ASI board discuss SIRF, crisis prevention

Christine Kittle

The directors of Associated Students Inc. discussed the independence gained from the California State University Chancellor’s Office by the passing of the Student Representation and Involvement Fee (SIRF), a $2 per semester optional fee.

Patrick Dorsey, California State Student Association liaison for Sacramento State said the fee is optional because mandatory student dollars can not be used to advocate for legislature.

“We want to be more separate from the chancellor’s office and be able to make more of our own decisions and effectively advocate for ourselves,” said Dorsey.

Dorsey gave a brief overview of the 400-page packet at the ASI board meeting as a special presentation on February 25 to walk the board through the steps related to SIRF information.

Sac State was classified this month as a Hispanic-Serving Institution, or HSI, in addition to already being classified as Asian and Pacific Islander-serving as well, said Provost Frederika Harmsen at an earlier special presentation at the ASI Board meeting.

“We just became an HSI campus,” said Harmsen. “We reached the magic of 25 percent and why that is so important for us is it opens up the doors to most diverse campus in CSU, we are in the top three.”

Caitlin Sandoval from the Student Affairs Crisis Prevention team discussed her organization and their efforts to help prevent crises on campus, including an emergency grant fund called the Hornet Proud Fund that can give each student in need up to $1,500.

“The mission of this team is to promote the health and safety of the campus community through early identification of behaviors and situations that have the potential to create risk of violence or harm to members of the community,” Sandoval said.

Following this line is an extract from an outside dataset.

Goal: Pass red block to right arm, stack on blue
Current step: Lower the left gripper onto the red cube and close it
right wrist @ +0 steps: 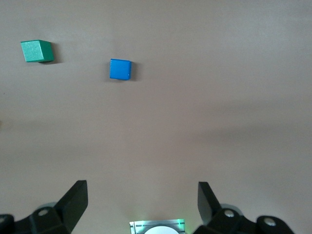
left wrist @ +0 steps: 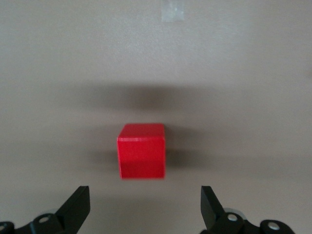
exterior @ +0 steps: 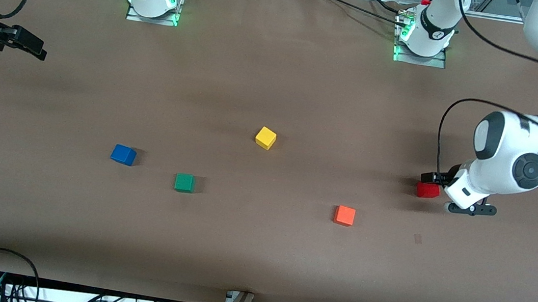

She said to call her office during her regular business hours at (916) 278-6060, why a student should do that, and what happens if some one calls her reporting an issue:

“If there is something happening on campus and a person is concerned about behavior that they see, or they talk to a student who has made them nervous about harming themselves or harming others, they can pick up the phone and call me,” said Sandoval. “The students, the staff, the faculty, and the campus community don’t have to figure out what to do next, they can call me directly and I can navigate the situation from there.”